* _What you need to do_
For each line below, print it again exactly as shown.

* _Supplied information_
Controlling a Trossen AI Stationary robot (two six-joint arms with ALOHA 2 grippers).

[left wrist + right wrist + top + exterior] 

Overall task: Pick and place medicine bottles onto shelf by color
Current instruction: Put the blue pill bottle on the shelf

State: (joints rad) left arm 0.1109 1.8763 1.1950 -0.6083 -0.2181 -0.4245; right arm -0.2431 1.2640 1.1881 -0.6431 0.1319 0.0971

* _Exercise solution_
Controlling a Trossen AI Stationary robot (two six-joint arms with ALOHA 2 grippers).

[left wrist + right wrist + top + exterior] 

Overall task: Pick and place medicine bottles onto shelf by color
Current instruction: Put the blue pill bottle on the shelf

State: (joints rad) left arm 0.1109 1.8763 1.1950 -0.6083 -0.2181 -0.4245; right arm -0.2431 1.2640 1.1881 -0.6431 0.1319 0.0971

The submitted response is complete.